Between 2015 and 2019, WHO notes that three out of 10–representing 29 per cent of all pregnancies, and six out of 10–representing 61 per cent of all unintended pregnancies worldwide ended in induced abortions, and 45 per cent of them were not safe.
Dr. Charles Kiggundu, a senior consultant gynecologist and member of the Association of Obstetricians and Gynecologists of Uganda (AOGU), explains that service providers are sometimes the barriers to accessing sexual reproductive health services because of the selective way in which they offer these services, especially among young people.
Denis Kibira, the executive director of the Coalition for Health Promotion and Social Development (HEPs)-Uganda, explains that while the COVID-19 pandemic has affected supply chains for reproductive health commodities globally, the issue of choice is one that little attention has been paid to.
“For young people, there was no way of getting to facilities, which put them in more vulnerable positions,” he says.
A recent poll survey by HEPS Uganda that sought to understand how the pandemic has affected access to sexual and reproductive health services found that 33 per cent of respondents said the pandemic had affected their access to all services. Another 33 per cent noted that some services were not available, and only 19 percent said they were able to access services.
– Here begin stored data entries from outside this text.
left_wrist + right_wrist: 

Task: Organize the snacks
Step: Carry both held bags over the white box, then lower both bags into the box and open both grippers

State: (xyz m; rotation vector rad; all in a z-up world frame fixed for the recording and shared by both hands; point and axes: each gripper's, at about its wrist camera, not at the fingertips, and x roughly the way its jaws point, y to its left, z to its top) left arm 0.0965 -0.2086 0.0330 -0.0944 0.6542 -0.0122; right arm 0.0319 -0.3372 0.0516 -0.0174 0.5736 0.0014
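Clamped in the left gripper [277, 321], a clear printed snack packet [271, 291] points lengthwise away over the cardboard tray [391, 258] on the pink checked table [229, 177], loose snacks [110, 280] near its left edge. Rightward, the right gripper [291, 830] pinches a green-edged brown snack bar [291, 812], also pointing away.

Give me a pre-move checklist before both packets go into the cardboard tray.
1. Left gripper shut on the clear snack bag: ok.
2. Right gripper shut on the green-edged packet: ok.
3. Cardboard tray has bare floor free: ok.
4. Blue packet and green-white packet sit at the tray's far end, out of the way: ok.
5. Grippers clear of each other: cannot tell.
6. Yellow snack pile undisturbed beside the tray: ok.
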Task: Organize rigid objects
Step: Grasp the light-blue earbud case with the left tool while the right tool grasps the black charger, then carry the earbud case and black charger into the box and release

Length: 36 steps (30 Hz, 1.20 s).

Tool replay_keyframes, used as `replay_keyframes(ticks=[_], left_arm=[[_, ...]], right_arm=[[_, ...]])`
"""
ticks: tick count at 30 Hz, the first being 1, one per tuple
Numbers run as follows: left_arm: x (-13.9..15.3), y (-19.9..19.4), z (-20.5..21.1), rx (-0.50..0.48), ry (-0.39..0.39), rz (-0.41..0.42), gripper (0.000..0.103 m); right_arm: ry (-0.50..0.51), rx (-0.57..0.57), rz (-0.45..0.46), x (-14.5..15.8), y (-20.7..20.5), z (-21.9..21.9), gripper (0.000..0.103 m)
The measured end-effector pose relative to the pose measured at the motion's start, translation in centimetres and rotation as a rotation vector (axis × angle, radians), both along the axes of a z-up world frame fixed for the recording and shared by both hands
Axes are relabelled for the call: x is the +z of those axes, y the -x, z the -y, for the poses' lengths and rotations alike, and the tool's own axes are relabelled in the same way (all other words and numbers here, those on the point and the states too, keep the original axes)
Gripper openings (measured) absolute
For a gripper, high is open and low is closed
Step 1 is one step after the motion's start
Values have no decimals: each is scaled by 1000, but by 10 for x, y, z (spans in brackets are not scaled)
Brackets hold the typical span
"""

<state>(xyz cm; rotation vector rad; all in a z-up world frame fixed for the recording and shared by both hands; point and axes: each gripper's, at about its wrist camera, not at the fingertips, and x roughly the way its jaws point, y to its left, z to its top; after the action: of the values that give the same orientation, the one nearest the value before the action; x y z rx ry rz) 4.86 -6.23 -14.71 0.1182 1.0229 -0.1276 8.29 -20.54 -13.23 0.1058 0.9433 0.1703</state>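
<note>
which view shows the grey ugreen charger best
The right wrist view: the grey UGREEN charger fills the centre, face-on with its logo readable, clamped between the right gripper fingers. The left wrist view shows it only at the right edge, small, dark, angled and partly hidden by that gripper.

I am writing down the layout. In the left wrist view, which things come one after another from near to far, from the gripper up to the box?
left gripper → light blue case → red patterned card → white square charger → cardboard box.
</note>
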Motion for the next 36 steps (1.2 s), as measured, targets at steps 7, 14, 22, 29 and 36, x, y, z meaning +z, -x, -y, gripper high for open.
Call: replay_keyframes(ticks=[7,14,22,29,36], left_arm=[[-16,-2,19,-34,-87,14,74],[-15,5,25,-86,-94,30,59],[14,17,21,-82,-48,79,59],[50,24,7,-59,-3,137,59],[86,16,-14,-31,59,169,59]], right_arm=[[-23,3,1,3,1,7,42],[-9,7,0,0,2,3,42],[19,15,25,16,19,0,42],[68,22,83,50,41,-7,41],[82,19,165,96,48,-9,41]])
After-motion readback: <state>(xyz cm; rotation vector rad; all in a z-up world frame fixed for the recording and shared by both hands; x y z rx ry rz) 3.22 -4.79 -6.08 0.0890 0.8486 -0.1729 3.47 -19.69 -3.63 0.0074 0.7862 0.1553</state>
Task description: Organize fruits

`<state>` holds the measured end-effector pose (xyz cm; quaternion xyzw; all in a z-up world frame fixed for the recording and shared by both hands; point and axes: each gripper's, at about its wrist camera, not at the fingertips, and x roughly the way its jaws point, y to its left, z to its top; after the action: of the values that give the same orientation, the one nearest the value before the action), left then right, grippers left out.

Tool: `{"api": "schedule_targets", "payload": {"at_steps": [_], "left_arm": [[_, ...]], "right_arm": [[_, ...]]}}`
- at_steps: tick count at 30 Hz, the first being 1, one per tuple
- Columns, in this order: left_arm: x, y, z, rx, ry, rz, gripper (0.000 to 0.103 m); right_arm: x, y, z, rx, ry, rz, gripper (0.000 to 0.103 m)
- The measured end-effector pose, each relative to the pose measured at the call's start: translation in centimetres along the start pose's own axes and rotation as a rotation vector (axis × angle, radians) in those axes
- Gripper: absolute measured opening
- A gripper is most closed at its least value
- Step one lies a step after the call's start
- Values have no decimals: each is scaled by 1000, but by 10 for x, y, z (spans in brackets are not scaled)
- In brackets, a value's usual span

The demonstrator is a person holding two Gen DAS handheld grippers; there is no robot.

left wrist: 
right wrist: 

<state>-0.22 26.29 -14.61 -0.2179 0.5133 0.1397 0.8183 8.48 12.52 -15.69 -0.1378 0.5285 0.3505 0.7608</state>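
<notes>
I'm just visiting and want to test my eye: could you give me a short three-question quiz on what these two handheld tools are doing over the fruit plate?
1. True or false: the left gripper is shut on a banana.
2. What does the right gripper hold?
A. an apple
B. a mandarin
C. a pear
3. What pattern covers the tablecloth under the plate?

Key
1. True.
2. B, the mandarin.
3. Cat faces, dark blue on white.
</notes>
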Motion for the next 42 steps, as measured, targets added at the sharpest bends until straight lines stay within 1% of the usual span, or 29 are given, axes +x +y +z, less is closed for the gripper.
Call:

One of the major challenges given by young people in being unable to access services was the “lack of youth friendly services,” according to the poll survey.
Asked what would be the best way to sustain the provision of quality reproductive health services to young people, 29 per cent of respondents noted that bringing youth friendly services closer to young people could help. Another 24 per cent of respondents said training health workers on how to provide youth-friendly services would make a difference.